Не знаю, сама ли я подумала об этом, или эта фраза – часть воображаемого мной разговора соседок.

"Белла Отеро боится".

"Боится чего, глупые толстухи?" – думаю я, гордо выпрямляясь на стуле. Соседки ничего не замечают, только голуби встрепенулись. Не знаю, подняться ли мне или оставаться здесь, на балконе, под их защитой. "Перестань, – говорю я себе, – в этом возрасте не пристало тебе бояться, Лина. Ты полвека прожила среди воспоминаний и фотографии, и они в конце концов совершенно перестали вызывать в тебе сентиментальные чувства. Ты, уже давным-давно не думающая ни о ком из прошлого, позволишь, чтобы дурной сон запугал тебя, как маленькую девчонку? Возвращайся в комнату – там не будет слышно этих глупых пересудов соседок и воображаемых голосов. В комнате тебя никто не дожидается, кроме Гарибальди. Нет никакого шествия призраков, все это неправда. Тебе просто показалось, что произошедшее во время сиесты было преамбулой смерти, процессией теней, посланных сопровождать тебя в последнем путешествии. Ты так мало значишь теперь, что никто не придет за тобой, чтобы сопровождать из этого мира в иной".

"[…] К тому же, мадам Ассунта, поймите: дело намного серьезнее, чем кажется. Голуби – все равно что крысы, я вам уже говорила. Даже хуже, я читала об этом в "Нис Матен". Так вот, знайте: их помет не только разрушает камни, но и источает ядовитые вещества – говорят, галюциногенные…".

Я улыбаюсь: снаружи жизнь со всей ее глупостью, а внутри… Внутри никого нет, не бойся, Лина, войди в свою комнату. Кого ты боишься встретить? Твоя грустная комната так же пуста, как и всегда, тебя уже никто не посещает, как в былые времена. Возможно… Но сегодня странный день, и я предпочитаю мерзнуть на балконе, чем зайти внутрь. Что там за бормотание и шорох? Гарибальди, скажи мне, что в комнате никого нет, кроме тебя, что это шорох твоих крыльев, а не голос женщины, которая умерла, кормя голубей в парке Монте-Карло, – так же, как я сейчас.

"Если спишь с буржуа, ты всего лишь шлюха, не так ли?"

– Это ты, Мими? Я не ошибаюсь?

– Ты не ошибаешься, дорогая, с 'est biens mois,можешь не сомневаться. Ты должна оказать мне услугу, ma belle.

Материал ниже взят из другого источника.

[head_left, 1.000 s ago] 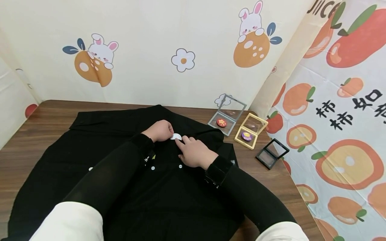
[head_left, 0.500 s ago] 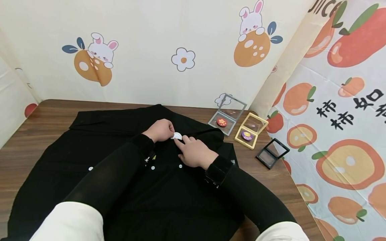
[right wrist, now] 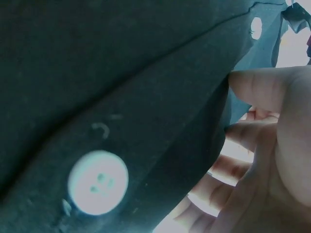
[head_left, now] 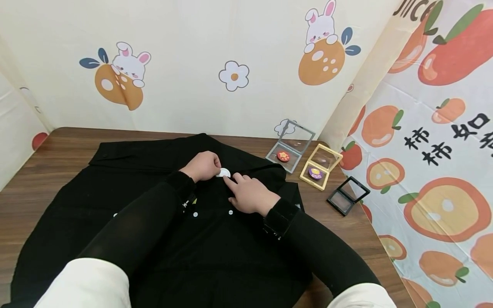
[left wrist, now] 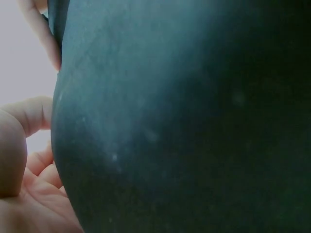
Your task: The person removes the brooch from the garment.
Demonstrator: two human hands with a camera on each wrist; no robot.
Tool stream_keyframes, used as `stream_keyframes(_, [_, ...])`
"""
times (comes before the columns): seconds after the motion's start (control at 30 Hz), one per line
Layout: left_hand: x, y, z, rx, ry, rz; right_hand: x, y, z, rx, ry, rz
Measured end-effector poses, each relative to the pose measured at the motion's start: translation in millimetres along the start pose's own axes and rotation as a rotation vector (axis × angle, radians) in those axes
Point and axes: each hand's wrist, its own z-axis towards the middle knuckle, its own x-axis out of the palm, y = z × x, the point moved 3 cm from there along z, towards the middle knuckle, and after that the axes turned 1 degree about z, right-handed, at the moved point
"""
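Note:
A black shirt point(head_left: 161, 239) with white buttons lies spread over the table. Near its collar a round white badge point(head_left: 224, 173) shows as a half-disc between the two hands. With curled fingers, the left hand point(head_left: 203, 166) pinches the badge's left edge; in the left wrist view dark cloth hides most of that hand point(left wrist: 36, 187). The right hand point(head_left: 252, 194) rests on the shirt, its index fingertip right at the badge's lower right edge. In the right wrist view its thumb point(right wrist: 260, 87) and fingers touch the cloth, beyond a white button point(right wrist: 98, 182).
To the right on the wooden table point(head_left: 369, 239) stand three opened cases. The grey case point(head_left: 290, 145) holds a red badge point(head_left: 283, 156), the yellow case point(head_left: 321, 167) a purple one point(head_left: 315, 173), and the black case point(head_left: 348, 196) nothing visible. Printed curtains rise behind.
The left hand and the white badge have shifted slightly left. The right hand stays almost in place.

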Motion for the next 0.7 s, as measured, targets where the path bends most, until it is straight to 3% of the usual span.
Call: stream_keyframes(0.7, [-8.9, 10.9, -3.3, 0.013, -0.014, 0.023, 2.6, -1, -1, -0.008, -0.014, 0.023])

Теперь я понимаю. Если это еще один призрак, задержавшийся после сиесты, то, несомненно, это Эмильена д'Алансон, иначе говоря – Мими. Она всегда просила о какой-либо услуге: одолжи мне шарф из перьев, дай мне свои перчатки… Она была беззаботна и легкомысленна, как эти голуби. Хорошо, я войду. Мими меня не пугает, может даже, она составит мне неплохую компанию. Она всегда была веселой и простодушной девушкой. Я решаю встать, но, прежде чем войти в комнату, засомневавшись, заглядываю внутрь, прячась за занавеской. Внезапно до моего сознания доходит, что я слышала вовсе не веселый голос Эмильены д'Алансон, а какой-то другой, совершенно незнакомый – голос старухи.